Copy each record exactly, word for word.

-------- DATA EXCERPTS --------

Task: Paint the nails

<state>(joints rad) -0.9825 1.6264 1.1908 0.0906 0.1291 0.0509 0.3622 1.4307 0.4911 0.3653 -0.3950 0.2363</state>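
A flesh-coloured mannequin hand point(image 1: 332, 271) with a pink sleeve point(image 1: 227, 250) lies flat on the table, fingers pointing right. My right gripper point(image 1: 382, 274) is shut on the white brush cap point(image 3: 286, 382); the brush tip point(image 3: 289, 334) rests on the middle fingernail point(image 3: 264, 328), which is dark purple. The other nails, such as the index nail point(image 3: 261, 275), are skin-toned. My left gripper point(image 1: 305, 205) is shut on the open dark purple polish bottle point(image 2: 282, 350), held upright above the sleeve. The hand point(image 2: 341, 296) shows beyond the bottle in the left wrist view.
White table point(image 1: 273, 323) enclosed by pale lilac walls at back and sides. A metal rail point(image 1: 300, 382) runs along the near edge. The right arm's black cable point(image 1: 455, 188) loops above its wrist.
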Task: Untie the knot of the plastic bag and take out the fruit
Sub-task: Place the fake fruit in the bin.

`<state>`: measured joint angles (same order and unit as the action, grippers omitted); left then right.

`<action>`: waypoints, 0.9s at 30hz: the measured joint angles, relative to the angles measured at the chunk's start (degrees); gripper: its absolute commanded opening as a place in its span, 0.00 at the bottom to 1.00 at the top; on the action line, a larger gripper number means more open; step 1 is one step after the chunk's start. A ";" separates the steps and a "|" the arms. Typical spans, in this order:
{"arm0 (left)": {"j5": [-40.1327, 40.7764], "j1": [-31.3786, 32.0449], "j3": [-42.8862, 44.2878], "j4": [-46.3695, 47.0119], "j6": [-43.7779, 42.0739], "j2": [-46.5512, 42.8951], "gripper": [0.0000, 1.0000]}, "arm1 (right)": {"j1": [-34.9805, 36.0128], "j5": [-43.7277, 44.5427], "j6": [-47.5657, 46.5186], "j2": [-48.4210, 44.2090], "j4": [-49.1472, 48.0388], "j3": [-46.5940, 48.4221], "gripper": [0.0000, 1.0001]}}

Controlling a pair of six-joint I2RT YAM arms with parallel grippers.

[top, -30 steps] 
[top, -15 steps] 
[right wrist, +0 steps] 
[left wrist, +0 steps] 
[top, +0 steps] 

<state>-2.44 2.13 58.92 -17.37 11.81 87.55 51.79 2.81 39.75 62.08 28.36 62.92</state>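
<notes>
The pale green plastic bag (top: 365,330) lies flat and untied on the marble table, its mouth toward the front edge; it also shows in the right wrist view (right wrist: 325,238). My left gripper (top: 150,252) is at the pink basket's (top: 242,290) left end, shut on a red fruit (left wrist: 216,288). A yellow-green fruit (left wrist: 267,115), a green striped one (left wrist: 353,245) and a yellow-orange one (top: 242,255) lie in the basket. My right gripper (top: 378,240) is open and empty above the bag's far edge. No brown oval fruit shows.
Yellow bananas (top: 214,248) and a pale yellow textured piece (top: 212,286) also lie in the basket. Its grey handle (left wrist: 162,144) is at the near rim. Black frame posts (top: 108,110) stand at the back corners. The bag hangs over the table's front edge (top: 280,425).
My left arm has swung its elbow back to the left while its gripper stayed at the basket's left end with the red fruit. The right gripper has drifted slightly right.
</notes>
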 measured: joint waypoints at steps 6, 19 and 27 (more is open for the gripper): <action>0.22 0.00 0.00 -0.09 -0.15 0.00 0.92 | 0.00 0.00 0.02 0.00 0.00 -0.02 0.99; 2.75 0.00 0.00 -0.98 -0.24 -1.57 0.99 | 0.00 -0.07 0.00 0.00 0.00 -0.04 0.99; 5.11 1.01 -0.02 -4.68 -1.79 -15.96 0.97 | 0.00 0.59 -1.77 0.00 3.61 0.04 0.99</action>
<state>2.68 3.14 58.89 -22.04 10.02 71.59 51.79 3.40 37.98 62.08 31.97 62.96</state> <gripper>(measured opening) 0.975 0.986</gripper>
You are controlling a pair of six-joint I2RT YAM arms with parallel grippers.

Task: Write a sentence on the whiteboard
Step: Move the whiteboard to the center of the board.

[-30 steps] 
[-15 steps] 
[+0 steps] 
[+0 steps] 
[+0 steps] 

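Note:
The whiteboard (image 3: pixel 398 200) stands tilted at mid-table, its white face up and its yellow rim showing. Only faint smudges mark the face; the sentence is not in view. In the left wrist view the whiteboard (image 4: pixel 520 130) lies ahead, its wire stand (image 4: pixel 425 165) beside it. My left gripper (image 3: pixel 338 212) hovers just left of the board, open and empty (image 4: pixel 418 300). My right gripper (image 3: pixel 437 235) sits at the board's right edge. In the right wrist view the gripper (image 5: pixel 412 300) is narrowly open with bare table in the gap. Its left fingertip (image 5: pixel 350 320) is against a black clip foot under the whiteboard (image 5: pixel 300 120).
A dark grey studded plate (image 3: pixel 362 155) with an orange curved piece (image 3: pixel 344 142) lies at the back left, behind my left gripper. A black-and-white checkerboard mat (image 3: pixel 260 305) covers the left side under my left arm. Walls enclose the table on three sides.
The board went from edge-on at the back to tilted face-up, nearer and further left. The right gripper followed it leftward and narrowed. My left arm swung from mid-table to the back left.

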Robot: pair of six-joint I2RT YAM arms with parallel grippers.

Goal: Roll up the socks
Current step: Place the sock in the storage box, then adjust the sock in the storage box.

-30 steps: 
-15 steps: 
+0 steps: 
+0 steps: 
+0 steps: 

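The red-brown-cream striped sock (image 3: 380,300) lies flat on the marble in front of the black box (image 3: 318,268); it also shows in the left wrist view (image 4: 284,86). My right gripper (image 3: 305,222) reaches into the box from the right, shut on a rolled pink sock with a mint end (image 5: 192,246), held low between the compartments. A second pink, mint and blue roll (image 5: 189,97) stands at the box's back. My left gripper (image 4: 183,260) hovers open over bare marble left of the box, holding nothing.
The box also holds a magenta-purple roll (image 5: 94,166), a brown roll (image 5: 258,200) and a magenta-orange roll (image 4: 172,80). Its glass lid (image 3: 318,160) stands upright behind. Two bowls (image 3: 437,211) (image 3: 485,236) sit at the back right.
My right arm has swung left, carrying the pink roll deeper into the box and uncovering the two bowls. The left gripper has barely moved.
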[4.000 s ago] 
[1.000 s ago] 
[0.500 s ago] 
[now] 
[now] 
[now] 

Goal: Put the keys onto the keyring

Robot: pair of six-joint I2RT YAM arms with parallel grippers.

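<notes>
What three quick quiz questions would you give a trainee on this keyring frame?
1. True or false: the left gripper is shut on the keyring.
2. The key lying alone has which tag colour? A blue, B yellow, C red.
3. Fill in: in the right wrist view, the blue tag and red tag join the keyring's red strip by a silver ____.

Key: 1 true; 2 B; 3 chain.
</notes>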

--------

● **ANSWER TO THE EXERCISE**:
Task: Paint the nails

<state>(joints rad) -0.9825 1.6264 1.1908 0.0906 0.1291 0.0509 0.3622 1.4307 0.4911 0.3653 -0.3950 0.2363</state>
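A flesh-coloured mannequin hand point(image 1: 332, 271) with a pink sleeve point(image 1: 227, 250) lies flat on the table, fingers pointing right. My right gripper point(image 1: 382, 274) is shut on the white brush cap point(image 3: 286, 382); the brush tip point(image 3: 289, 334) rests on the middle fingernail point(image 3: 264, 328), which is dark purple. The other nails, such as the index nail point(image 3: 261, 275), are skin-toned. My left gripper point(image 1: 305, 205) is shut on the open dark purple polish bottle point(image 2: 282, 350), held upright above the sleeve. The hand point(image 2: 341, 296) shows beyond the bottle in the left wrist view.
White table point(image 1: 273, 323) enclosed by pale lilac walls at back and sides. A metal rail point(image 1: 300, 382) runs along the near edge. The right arm's black cable point(image 1: 455, 188) loops above its wrist.
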Task: Untie the knot of the plastic bag and take out the fruit
Sub-task: Place the fake fruit in the bin.

`<state>`: measured joint angles (same order and unit as the action, grippers omitted); left then right.

`<action>`: waypoints, 0.9s at 30hz: the measured joint angles, relative to the angles measured at the chunk's start (degrees); gripper: its absolute commanded opening as a place in its span, 0.00 at the bottom to 1.00 at the top; on the action line, a larger gripper number means more open; step 1 is one step after the chunk's start. A ";" separates the steps and a "|" the arms. Typical spans, in this order:
{"arm0 (left)": {"j5": [-40.1327, 40.7764], "j1": [-31.3786, 32.0449], "j3": [-42.8862, 44.2878], "j4": [-46.3695, 47.0119], "j6": [-43.7779, 42.0739], "j2": [-46.5512, 42.8951], "gripper": [0.0000, 1.0000]}, "arm1 (right)": {"j1": [-34.9805, 36.0128], "j5": [-43.7277, 44.5427], "j6": [-47.5657, 46.5186], "j2": [-48.4210, 44.2090], "j4": [-49.1472, 48.0388], "j3": [-46.5940, 48.4221], "gripper": [0.0000, 1.0001]}}

Controlling a pair of six-joint I2RT YAM arms with parallel grippers.

[top, -30 steps] 
[top, -15 steps] 
[right wrist, +0 steps] 
[left wrist, +0 steps] 
[top, +0 steps] 

<state>-2.44 2.13 58.92 -17.37 11.81 87.55 51.79 2.81 39.75 62.08 28.36 62.92</state>
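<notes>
The pale green plastic bag (top: 365,330) lies flat and untied on the marble table, its mouth toward the front edge; it also shows in the right wrist view (right wrist: 325,238). My left gripper (top: 150,252) is at the pink basket's (top: 242,290) left end, shut on a red fruit (left wrist: 216,288). A yellow-green fruit (left wrist: 267,115), a green striped one (left wrist: 353,245) and a yellow-orange one (top: 242,255) lie in the basket. My right gripper (top: 378,240) is open and empty above the bag's far edge. No brown oval fruit shows.
Yellow bananas (top: 214,248) and a pale yellow textured piece (top: 212,286) also lie in the basket. Its grey handle (left wrist: 162,144) is at the near rim. Black frame posts (top: 108,110) stand at the back corners. The bag hangs over the table's front edge (top: 280,425).
My left arm has swung its elbow back to the left while its gripper stayed at the basket's left end with the red fruit. The right gripper has drifted slightly right.
</notes>
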 measured: joint waypoints at steps 6, 19 and 27 (more is open for the gripper): <action>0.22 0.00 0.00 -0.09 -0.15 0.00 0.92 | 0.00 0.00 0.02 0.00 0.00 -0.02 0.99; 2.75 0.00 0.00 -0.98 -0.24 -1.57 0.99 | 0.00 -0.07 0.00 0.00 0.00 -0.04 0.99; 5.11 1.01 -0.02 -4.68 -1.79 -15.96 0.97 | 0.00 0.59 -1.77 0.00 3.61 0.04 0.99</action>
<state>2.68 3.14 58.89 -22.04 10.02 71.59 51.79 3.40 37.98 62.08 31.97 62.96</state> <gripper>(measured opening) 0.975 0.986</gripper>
You are controlling a pair of six-joint I2RT YAM arms with parallel grippers.

Task: Write a sentence on the whiteboard
Step: Move the whiteboard to the center of the board.

[-30 steps] 
[-15 steps] 
[+0 steps] 
[+0 steps] 
[+0 steps] 

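Note:
The whiteboard (image 3: pixel 398 200) stands tilted at mid-table, its white face up and its yellow rim showing. Only faint smudges mark the face; the sentence is not in view. In the left wrist view the whiteboard (image 4: pixel 520 130) lies ahead, its wire stand (image 4: pixel 425 165) beside it. My left gripper (image 3: pixel 338 212) hovers just left of the board, open and empty (image 4: pixel 418 300). My right gripper (image 3: pixel 437 235) sits at the board's right edge. In the right wrist view the gripper (image 5: pixel 412 300) is narrowly open with bare table in the gap. Its left fingertip (image 5: pixel 350 320) is against a black clip foot under the whiteboard (image 5: pixel 300 120).
A dark grey studded plate (image 3: pixel 362 155) with an orange curved piece (image 3: pixel 344 142) lies at the back left, behind my left gripper. A black-and-white checkerboard mat (image 3: pixel 260 305) covers the left side under my left arm. Walls enclose the table on three sides.
The board went from edge-on at the back to tilted face-up, nearer and further left. The right gripper followed it leftward and narrowed. My left arm swung from mid-table to the back left.
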
Robot: pair of six-joint I2RT YAM arms with parallel grippers.

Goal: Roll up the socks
Current step: Place the sock in the storage box, then adjust the sock in the storage box.

-30 steps: 
-15 steps: 
+0 steps: 
+0 steps: 
+0 steps: 

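The red-brown-cream striped sock (image 3: 380,300) lies flat on the marble in front of the black box (image 3: 318,268); it also shows in the left wrist view (image 4: 284,86). My right gripper (image 3: 305,222) reaches into the box from the right, shut on a rolled pink sock with a mint end (image 5: 192,246), held low between the compartments. A second pink, mint and blue roll (image 5: 189,97) stands at the box's back. My left gripper (image 4: 183,260) hovers open over bare marble left of the box, holding nothing.
The box also holds a magenta-purple roll (image 5: 94,166), a brown roll (image 5: 258,200) and a magenta-orange roll (image 4: 172,80). Its glass lid (image 3: 318,160) stands upright behind. Two bowls (image 3: 437,211) (image 3: 485,236) sit at the back right.
My right arm has swung left, carrying the pink roll deeper into the box and uncovering the two bowls. The left gripper has barely moved.
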[4.000 s ago] 
[1.000 s ago] 
[0.500 s ago] 
[now] 
[now] 
[now] 

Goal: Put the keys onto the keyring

Robot: pair of six-joint I2RT YAM arms with parallel grippers.

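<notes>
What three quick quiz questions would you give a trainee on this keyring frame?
1. True or false: the left gripper is shut on the keyring.
2. The key lying alone has which tag colour? A blue, B yellow, C red.
3. Fill in: in the right wrist view, the blue tag and red tag join the keyring's red strip by a silver ____.

Key: 1 true; 2 B; 3 chain.
</notes>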

The output has been completed.